親鸞聖人は、阿弥陀仏を意味する
「尽十方無碍光如来」
という名号を解釈されるにあたって、
「尽十方」とは、
「無碍」とは、
そして
「光如来」とは
という区切り方で、その意味を明らかにしておられます。
一般には、
「無碍光」とは、
「如来」
とはという区切り方をして解釈を施されるのが普通だと思うのですが、親鸞聖人は
「光如来ともうすは阿弥陀仏なり」
と述べておられます。
これは、阿弥陀仏という存在があって、その阿弥陀仏自身が光るのではなく、光の他に阿弥陀仏という存在はないということを明らかにしておられるのだということです。

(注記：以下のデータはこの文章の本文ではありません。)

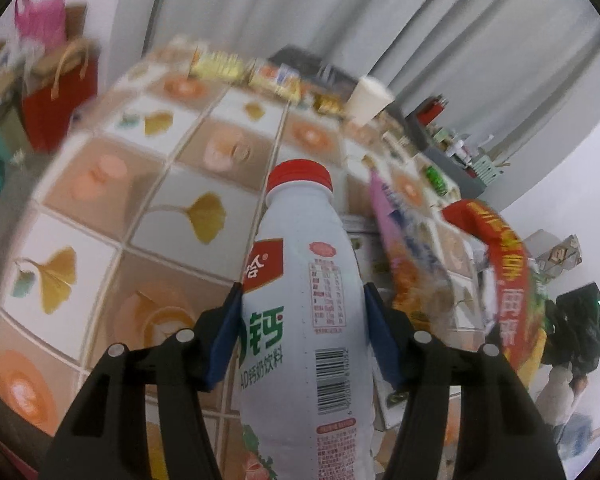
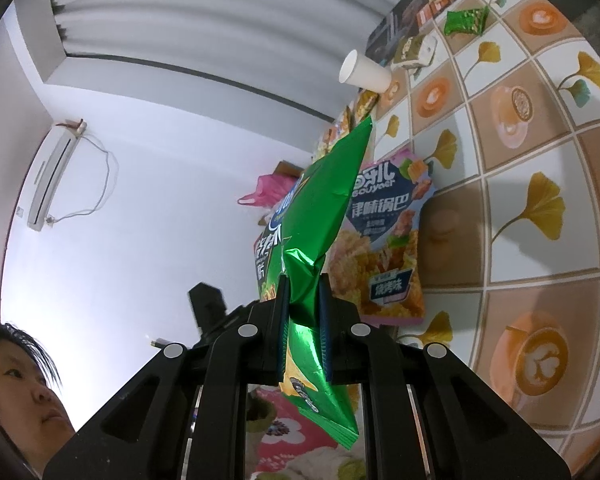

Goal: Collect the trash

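Note:
My left gripper (image 1: 302, 300) is shut on a white milk-drink bottle (image 1: 306, 304) with a red cap, held upright above the patterned tablecloth (image 1: 172, 184). My right gripper (image 2: 304, 280) is shut on a crumpled green chip bag (image 2: 320, 216), lifted off the table. A pink-and-orange snack bag (image 2: 392, 248) lies on the tablecloth (image 2: 540, 184) just behind the green bag; it also shows at the right of the left wrist view (image 1: 404, 248), beside a red wrapper (image 1: 500, 264).
A white paper cup (image 2: 364, 70) stands near the far table edge, also in the left wrist view (image 1: 370, 100). A small green packet (image 2: 466, 20) and other snack packs (image 1: 252, 74) lie along that edge. A red gift bag (image 1: 60, 100) stands off the table. A person's face (image 2: 24, 384) is near.

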### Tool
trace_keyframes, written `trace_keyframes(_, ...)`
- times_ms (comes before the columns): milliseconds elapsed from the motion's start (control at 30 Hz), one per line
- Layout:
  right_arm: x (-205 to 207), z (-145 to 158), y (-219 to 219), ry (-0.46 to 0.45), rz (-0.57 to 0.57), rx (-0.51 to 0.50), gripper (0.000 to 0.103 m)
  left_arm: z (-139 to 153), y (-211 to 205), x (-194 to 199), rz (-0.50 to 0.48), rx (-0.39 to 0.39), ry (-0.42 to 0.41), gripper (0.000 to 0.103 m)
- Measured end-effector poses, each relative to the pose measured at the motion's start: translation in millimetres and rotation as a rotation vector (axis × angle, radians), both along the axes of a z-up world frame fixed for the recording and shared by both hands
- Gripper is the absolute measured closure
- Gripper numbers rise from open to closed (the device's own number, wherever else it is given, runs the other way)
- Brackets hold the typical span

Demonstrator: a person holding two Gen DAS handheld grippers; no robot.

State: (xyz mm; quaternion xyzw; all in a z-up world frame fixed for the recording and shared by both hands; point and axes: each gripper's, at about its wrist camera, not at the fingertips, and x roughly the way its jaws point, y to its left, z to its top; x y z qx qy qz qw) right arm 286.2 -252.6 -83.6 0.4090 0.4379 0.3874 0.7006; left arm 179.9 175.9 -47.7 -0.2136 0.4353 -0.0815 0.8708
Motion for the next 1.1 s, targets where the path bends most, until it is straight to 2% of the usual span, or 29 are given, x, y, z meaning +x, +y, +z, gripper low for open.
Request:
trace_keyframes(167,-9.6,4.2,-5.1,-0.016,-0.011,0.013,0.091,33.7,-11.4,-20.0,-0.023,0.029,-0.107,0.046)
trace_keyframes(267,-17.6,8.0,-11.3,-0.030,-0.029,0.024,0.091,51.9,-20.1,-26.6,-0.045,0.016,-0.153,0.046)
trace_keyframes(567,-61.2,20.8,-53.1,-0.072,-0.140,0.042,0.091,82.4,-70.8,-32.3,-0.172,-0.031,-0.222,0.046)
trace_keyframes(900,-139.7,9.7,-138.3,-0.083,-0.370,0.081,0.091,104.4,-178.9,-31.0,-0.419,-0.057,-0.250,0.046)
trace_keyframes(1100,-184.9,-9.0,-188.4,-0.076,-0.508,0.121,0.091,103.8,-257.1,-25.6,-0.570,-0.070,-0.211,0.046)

つまり、阿弥陀如来とは光如来であり、光のはたらきそのものだということです。
もちろん光のない仏はありません。
仏である限り、その身には必ず光明があります。
けれども、それは、仏としての徳を成就した相として自然とその身にそなわったのであり、光が成就することを以て仏の本願の成就とされた訳ではありません。
ましてや、光としてのはたらきをもって自らのいのちとしておられることはないのです。
けれども、阿弥陀仏は
「私の光に限りがあって、よく照らすことの出来ないところがあるようならば、私は仏にはなりません」
という願の成就した名なのです。
それはあらゆる世界(尽十方)、あらゆる存在(無碍)をことごとく光あらしめるまで、わが光を成就しようという名告りです。
「尽十方無碍なる光明」
それが阿弥陀仏そのものなのです。
そして、このことを端的に示しておられるのが
「光如来」
という区切り方だといえます。
ですから、阿弥陀仏という名告りと、尽十方無碍光如来という名告りとは、同じことなのです。
ところで、親鸞聖人は
「無碍光仏は光明なり、智慧なり。
この智慧はすなわち阿弥陀仏」
と示しておられます。
なぜ、仏の智慧を光明をもって表されているのでしょうか。
私たちの眼を
「借光眼」
といいます。
何でも見えているようですが、光の力を借りないとものを見ることが出来ないからです。
したがって、光がない時、私たちに出来ることといえば、手さぐりをすることだけです。
そのため、智慧の光をもたない時の私たちの生き方は、手さぐりをしながら生きる他はありません。
手さぐりの生活とは、自分の判断、自分の体験だけを頼りにて生きていくということです。
そして、自分の判断、自分の体験だけを唯一の頼りとして生きていくということになると、私たちはどうしても物の見方が一面的になり、自分の体験にとらわれてしまって、なかなか物事の本質を見抜けなくなってしまいます。
しかも、その体験を後生大事に抱え、それを絶対的な尺度にして人生を解釈してしまうことにさえなります。
光明としての智慧がないとき、人は必ずそういう過ちを犯してしまうのです。
このようなあり方を仏教では
「空過(くうか)」
と言います。
空過といっても、ただ何となく一生を過ごしてしまったというのではありません。
その人も一生懸命に自らの人生を生きたのです。
けれども結局、一生懸命に生きてきたにも関わらず、ただいろんな思い出だけが残ったというだけで、何のために一生懸命に生きたのかということも分からないままに空しく終わってしまうのです。
手さぐりの生活では、手さぐりをしている自分自身の姿を見ることは出来ません。
そのため、自分自身に目覚めるということもないのです。
仏教の智慧が光で表される第一の意味は、私たち一人ひとりに抜きがたくあるところの、自分の体験への執着そのものを破るはたらきがあるということです。
言い換えると、仏法の智慧というのは、あれも知っている、これも知っているとうことではなく、まわりがはっきり見えるということです。
そして、そのことは同時に手さぐりしている自分自身がはっきり見えてくるということです。
この見えてくるということは、ただ単に周りが見えるということではなく、その事実にしたがって生かされていくということです。
そして、それがたとえ今まで自分の体験によって培ってきた物の考え方をその根底から否定し、ひっくり返されるようなことに出会っても、それが事実である限り、事実を事実として受け止め、生きてゆく情熱としてはたらくものなのです。
これからの一年、私たちの人生にはいったい何が待ち受けているか分かりませんが、阿弥陀仏の慈光(みひかり)に照らされて、かけがえのない人生を勇気を持って生きて行きたいものです。